» **What needs to be done**
Your job is to copy every line in the material containing the word "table".

» **Exercise data**
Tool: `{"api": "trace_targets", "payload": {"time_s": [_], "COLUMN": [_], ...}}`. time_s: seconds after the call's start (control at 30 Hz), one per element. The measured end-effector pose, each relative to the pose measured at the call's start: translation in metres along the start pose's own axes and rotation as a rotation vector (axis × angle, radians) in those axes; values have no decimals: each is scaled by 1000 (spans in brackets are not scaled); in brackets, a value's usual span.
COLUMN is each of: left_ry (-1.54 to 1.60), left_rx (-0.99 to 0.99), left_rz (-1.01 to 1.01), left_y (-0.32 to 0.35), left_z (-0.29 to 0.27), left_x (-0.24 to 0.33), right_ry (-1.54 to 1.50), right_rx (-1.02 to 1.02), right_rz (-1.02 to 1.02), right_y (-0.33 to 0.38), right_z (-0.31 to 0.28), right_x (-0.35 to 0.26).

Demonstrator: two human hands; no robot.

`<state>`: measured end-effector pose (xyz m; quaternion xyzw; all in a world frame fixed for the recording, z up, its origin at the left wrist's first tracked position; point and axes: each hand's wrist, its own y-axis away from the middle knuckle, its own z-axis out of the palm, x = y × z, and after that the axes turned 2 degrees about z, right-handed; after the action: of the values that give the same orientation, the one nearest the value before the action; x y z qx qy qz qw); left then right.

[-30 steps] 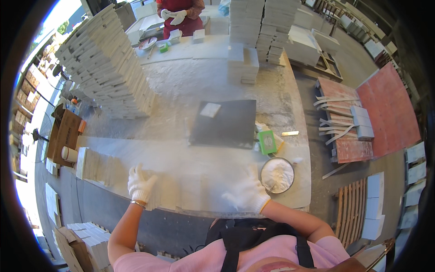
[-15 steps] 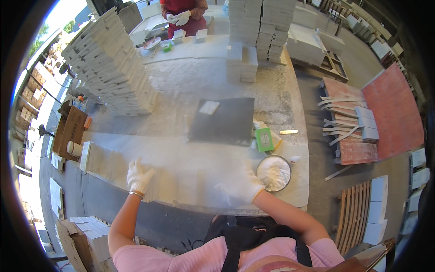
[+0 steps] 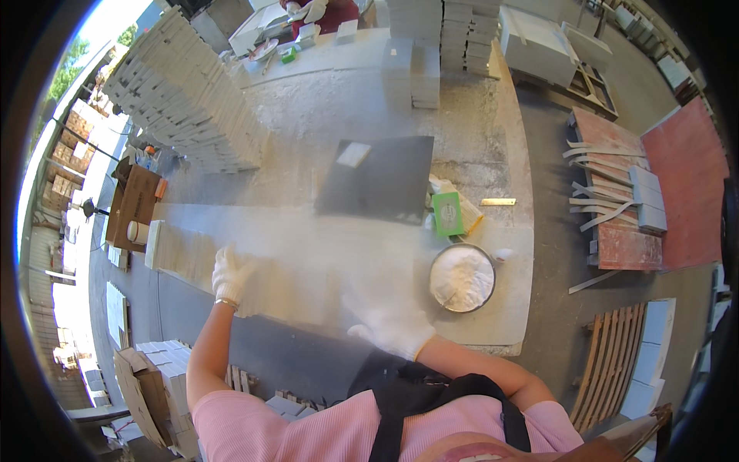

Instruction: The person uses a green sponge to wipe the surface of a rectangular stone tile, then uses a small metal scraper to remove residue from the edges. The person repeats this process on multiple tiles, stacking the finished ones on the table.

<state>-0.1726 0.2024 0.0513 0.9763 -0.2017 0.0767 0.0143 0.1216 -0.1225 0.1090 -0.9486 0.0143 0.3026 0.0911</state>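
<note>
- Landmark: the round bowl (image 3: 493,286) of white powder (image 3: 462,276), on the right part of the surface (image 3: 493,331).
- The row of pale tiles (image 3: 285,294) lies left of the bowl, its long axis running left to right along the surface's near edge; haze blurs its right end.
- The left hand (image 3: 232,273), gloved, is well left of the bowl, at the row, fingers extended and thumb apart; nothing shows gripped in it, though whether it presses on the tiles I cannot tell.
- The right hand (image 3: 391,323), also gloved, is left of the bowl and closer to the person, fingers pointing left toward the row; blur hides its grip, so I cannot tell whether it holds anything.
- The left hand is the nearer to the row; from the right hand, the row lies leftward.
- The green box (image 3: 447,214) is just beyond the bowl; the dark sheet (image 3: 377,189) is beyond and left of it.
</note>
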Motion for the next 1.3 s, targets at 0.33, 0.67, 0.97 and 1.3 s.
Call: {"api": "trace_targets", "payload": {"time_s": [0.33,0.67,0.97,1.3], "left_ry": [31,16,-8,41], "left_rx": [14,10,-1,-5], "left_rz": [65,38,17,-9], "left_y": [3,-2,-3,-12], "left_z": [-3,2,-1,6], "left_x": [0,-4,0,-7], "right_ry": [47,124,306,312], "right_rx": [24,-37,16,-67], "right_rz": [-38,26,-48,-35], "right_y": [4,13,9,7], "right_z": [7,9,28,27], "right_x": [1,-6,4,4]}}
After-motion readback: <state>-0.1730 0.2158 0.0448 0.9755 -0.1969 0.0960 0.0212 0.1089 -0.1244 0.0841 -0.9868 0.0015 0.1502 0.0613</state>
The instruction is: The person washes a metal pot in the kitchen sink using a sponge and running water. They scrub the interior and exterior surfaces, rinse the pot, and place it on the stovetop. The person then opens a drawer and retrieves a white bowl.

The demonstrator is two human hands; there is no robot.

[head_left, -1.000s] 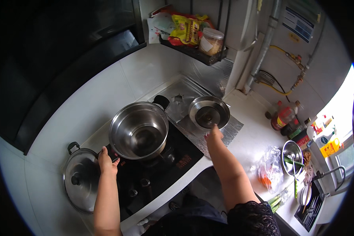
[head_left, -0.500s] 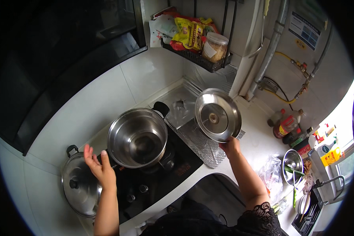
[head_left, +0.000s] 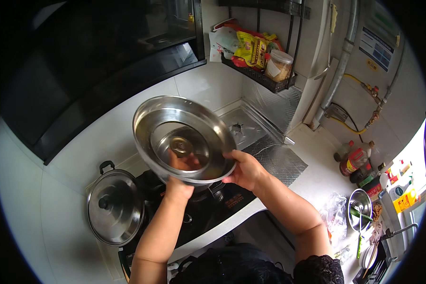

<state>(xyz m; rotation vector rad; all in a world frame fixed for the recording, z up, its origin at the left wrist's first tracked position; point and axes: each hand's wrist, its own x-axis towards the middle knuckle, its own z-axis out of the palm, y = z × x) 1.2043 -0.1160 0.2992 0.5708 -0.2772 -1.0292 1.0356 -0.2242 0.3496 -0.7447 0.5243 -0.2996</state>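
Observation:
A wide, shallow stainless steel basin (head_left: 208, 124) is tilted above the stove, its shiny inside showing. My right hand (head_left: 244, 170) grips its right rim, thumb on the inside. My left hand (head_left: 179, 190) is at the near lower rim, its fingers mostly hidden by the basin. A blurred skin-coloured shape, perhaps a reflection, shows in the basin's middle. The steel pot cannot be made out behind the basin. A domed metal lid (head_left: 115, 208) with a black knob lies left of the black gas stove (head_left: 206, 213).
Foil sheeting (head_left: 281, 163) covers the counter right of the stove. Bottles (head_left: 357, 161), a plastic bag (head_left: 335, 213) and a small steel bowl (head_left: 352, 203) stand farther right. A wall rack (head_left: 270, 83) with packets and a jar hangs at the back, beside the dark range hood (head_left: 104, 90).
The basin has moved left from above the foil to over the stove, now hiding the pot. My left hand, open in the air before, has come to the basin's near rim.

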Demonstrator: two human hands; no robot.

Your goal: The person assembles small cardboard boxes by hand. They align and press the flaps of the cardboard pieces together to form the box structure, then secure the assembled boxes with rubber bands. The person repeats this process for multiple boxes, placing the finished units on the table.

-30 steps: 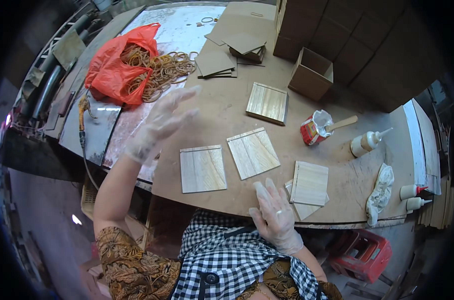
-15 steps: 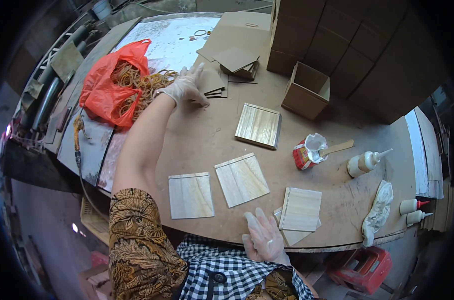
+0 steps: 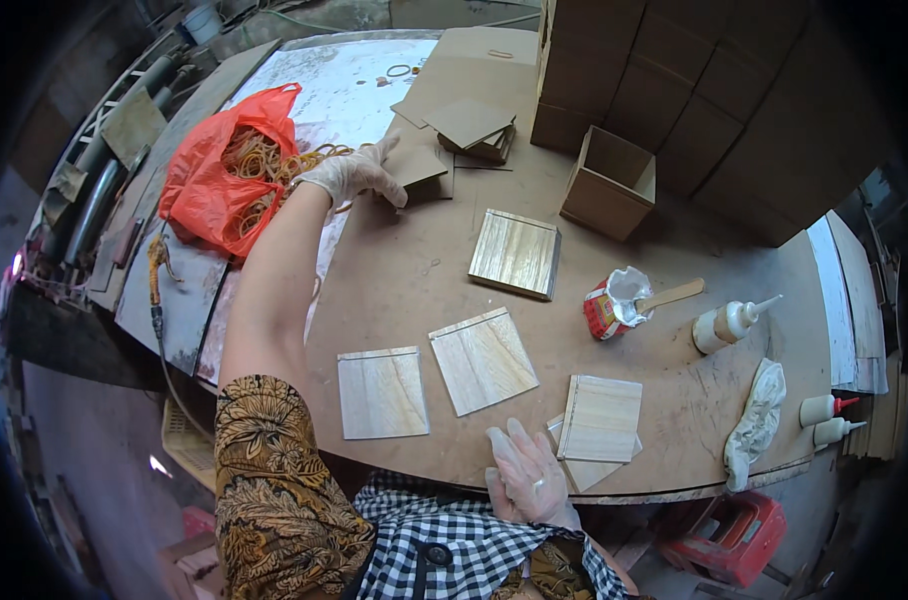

» **Written solution**
Instruction: The person uses a green sponge to wipe the surface of a rectangular stone tile, then uses a small metal scraper to remove residue from the edges. The person repeats this process on multiple tiles, stacking the finished ones on the table.
Your goal: The person assembles small cardboard boxes by hand. They align and press the flaps of the cardboard pieces together to form the box structure, then secure the assembled boxes with rubber bands. The person repeats this process for multiple boxes, placing the finished units on the table.

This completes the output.